Start of Block

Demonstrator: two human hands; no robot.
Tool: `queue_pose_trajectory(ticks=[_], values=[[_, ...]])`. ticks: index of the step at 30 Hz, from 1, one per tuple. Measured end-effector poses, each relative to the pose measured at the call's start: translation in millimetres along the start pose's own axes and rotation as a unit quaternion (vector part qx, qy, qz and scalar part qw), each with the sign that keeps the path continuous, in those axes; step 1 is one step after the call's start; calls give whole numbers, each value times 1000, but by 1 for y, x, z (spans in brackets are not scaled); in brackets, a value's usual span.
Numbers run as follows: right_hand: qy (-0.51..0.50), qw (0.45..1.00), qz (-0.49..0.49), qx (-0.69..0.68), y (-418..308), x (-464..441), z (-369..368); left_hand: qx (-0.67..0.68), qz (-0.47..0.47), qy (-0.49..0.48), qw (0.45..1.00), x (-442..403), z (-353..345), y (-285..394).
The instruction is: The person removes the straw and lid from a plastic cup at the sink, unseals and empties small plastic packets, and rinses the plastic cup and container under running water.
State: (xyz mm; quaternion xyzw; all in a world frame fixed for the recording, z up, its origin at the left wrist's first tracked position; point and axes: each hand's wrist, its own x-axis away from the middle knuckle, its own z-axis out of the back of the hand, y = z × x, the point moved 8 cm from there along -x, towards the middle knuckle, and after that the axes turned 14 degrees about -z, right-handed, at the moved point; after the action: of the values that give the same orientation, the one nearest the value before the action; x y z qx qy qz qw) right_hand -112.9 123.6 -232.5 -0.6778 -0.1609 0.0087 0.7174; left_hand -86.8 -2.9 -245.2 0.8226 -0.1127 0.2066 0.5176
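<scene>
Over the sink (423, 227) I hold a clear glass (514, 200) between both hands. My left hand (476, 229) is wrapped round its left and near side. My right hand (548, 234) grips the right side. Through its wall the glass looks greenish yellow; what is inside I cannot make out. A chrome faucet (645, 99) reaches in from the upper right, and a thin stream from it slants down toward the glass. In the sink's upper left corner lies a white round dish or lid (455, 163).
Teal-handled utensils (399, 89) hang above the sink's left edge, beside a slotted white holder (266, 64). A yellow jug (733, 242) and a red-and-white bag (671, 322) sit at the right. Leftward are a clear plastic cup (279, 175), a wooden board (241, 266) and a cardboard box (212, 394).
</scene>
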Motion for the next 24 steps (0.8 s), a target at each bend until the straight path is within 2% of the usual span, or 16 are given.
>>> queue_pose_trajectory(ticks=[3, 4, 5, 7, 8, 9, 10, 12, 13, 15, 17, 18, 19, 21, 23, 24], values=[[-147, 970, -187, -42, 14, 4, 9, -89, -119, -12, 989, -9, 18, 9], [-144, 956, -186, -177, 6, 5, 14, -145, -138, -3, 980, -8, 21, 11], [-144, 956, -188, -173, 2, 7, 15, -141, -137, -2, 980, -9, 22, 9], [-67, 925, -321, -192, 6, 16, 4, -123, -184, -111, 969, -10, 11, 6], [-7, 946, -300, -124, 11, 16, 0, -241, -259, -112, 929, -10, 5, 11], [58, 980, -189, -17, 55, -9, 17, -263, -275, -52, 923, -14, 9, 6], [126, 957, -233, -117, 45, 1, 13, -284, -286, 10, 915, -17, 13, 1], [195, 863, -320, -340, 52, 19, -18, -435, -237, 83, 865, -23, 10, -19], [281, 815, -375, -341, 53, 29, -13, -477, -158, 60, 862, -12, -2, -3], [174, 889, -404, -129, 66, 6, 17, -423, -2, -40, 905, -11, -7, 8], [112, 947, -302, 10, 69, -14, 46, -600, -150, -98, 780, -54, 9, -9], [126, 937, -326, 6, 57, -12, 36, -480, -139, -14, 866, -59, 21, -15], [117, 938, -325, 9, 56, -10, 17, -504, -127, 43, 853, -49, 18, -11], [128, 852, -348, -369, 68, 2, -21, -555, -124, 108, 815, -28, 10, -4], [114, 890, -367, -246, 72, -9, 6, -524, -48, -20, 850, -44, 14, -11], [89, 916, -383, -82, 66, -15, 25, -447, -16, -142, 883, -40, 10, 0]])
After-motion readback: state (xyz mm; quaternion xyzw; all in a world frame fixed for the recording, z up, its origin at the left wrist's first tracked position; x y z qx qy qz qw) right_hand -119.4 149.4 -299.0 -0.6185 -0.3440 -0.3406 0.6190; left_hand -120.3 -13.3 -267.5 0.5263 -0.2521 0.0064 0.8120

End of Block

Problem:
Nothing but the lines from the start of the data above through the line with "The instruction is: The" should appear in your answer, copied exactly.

Task response:
Demonstrator: two human hands; no robot.
Tool: `queue_pose_trajectory(ticks=[_], values=[[_, ...]])`. ticks: index of the step at 30 Hz, from 1, one per tuple. Measured end-effector poses, each relative to the pose measured at the call's start: translation in millimetres along the start pose's own axes and rotation as a unit quaternion (vector part qx, qy, qz and scalar part qw), each with the sign that keeps the path continuous, in those axes; step 1 is one step after the call's start; calls give whole numbers, each value times 1000, but by 1 for y, x, z (spans in brackets are not scaled); in brackets, a value's usual span.
Numbers run as follows: right_hand: qy (-0.51..0.50), qw (0.45..1.00), qz (-0.49..0.49), qx (-0.69..0.68), y (-418..308), x (-464..441), z (-369..368); left_hand: qx (-0.67..0.68), qz (-0.47..0.47), qy (-0.49..0.48), qw (0.45..1.00), x (-442..403), z (-353..345), y (-285..394).
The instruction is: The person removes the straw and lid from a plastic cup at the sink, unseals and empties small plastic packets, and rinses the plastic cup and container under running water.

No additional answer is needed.